• _Instructions to follow_
After finding the line that contains "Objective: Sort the", reproduce it and each line below it through the end of the listing, exactly, with nothing added.

• _Provided data_
⁂

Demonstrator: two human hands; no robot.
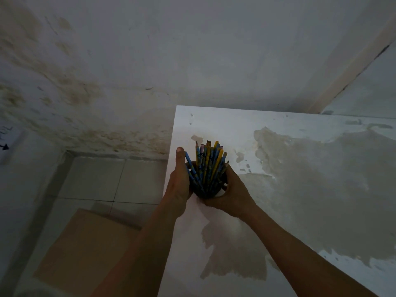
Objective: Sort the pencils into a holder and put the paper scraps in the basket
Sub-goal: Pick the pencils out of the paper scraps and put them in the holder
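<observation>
A dark round holder (206,192) stands near the left edge of the white table (300,168), with several blue, yellow and pink pencils (209,162) fanned out of its top. My left hand (179,185) lies flat against the holder's left side, fingers straight and pointing away from me. My right hand (230,195) cups the holder from the right and from below, fingers curled round it. No paper scraps or basket are in view.
The table's white top is peeled in large tan patches (310,179). Left of the table lie a tiled floor (96,185) and a flat brown cardboard sheet (85,254). A stained wall (107,71) rises behind the table.
</observation>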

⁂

• _Written answer_
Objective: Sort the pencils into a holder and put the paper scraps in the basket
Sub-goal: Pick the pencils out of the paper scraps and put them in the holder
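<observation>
A dark round holder (206,192) stands near the left edge of the white table (300,168), with several blue, yellow and pink pencils (209,162) fanned out of its top. My left hand (179,185) lies flat against the holder's left side, fingers straight and pointing away from me. My right hand (230,195) cups the holder from the right and from below, fingers curled round it. No paper scraps or basket are in view.
The table's white top is peeled in large tan patches (310,179). Left of the table lie a tiled floor (96,185) and a flat brown cardboard sheet (85,254). A stained wall (107,71) rises behind the table.
</observation>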

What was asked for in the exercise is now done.